GSK, UK govt put £130m into antimicrobial resistance fight
GSK has become the first founding partner of the new Fleming Initiative, which aims to tackle the rising threat of antimicrobial resistance (AMR) and is also backed by the UK government.
The pharma group is providing £45 million ($57 million) in funding for the programme – led by Imperial College Healthcare NHS Trust and Imperial College London – while the UK government is putting up £85 million and placing it at the heart of its recently announced national action plan on AMR. It will be showcased at a meeting of international experts in London later today.
The Fleming Initiative has been set up to create an international network of scientific, technology, clinical, policy, and public engagement expertise around AMR, which is recognised as a major public health threat with the potential to cause 10 million deaths a year by 2050 unless action is taken.
At the heart of the Fleming Initiative is the Fleming Centre at St Mary’s Hospital in Paddington, on the same site where Sir Alexander Fleming discovered penicillin in 1928, which will provide facilities for clinical and behavioural research to develop and test AMR innovations.
The government has provided £5 million in seed funding to set up the unit, which is due to open in 2028. His Royal Highness Prince William, The Prince of Wales, has been announced as patron of the appeal to build the centre, envisaged as part of a network of strategic locations that will extend around the world.
GSK said its funding will go towards approved projects that use new technology, including artificial intelligence, to interpret and use scientific data, discover novel treatments and interventions, study how drug-resistant infections are transmitted and can be prevented, and find ways to improve detection and tracking of infections.
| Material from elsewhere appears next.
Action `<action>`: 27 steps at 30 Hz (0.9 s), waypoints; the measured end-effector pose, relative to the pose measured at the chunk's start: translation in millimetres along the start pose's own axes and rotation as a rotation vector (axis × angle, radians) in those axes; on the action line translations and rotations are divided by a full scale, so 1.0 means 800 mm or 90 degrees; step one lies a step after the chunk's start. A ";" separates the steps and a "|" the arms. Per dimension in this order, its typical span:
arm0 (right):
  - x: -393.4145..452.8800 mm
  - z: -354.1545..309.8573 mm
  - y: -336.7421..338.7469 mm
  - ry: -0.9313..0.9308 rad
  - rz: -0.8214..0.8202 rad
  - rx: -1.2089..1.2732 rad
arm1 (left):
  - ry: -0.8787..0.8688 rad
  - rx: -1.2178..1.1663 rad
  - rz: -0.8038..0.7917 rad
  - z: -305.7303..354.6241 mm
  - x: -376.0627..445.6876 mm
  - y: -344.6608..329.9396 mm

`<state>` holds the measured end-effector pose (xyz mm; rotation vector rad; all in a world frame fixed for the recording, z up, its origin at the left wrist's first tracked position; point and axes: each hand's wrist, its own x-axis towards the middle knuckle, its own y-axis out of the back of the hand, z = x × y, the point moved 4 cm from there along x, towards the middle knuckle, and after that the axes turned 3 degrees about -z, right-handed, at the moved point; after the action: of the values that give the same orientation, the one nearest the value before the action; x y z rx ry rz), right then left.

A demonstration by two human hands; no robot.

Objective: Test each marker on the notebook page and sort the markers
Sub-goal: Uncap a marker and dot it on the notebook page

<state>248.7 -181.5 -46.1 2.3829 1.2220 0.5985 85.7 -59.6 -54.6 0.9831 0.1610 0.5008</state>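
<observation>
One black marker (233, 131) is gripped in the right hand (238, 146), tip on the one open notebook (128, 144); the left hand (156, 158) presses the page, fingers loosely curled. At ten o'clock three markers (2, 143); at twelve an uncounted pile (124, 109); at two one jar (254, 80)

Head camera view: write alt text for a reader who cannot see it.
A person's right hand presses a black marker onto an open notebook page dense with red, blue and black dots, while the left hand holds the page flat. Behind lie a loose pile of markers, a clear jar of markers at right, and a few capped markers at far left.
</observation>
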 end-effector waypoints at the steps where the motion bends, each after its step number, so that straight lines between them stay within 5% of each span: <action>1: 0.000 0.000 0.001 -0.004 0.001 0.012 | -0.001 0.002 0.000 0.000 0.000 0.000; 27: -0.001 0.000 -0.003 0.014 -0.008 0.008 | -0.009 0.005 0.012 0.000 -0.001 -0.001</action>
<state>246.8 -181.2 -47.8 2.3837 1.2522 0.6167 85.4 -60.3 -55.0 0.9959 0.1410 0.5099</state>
The focus will not be so much on the discovery of novel antimicrobials, which tend to be reserved for last-line use and are the subject of other programmes like CARB-X, but rather on strategies that can be deployed to tackle AMR at scale, such as diagnostics to ensure existing antibiotics are used in the best way to avoid the development of resistance.
Its efforts will be directed mainly to supporting countries most severely affected by AMR where poverty, climate change, and health inequality exacerbate the issues caused by drug-resistant infections.
While much of the pharma sector has been retreating from the development of new antimicrobials in recent decades, GSK has stayed in the category and now has the largest AMR pipeline in the industry with more than 30 active vaccine and drug development programmes, including novel antibiotic gepotidacin in phase 3 development.
Chief executive Emma Walmsley said the Fleming Initiative will be “an important collaboration for GSK building on our long-standing commitment to tackling AMR and our focus on disease prevention.”
An assessment of the burden of AMR published in The Lancet – still considered to be the most comprehensive carried out to date – found that drug-resistant bacterial infections alone caused an estimated 3,500 deaths every day in 2019, a number greater than both HIV/AIDS and malaria.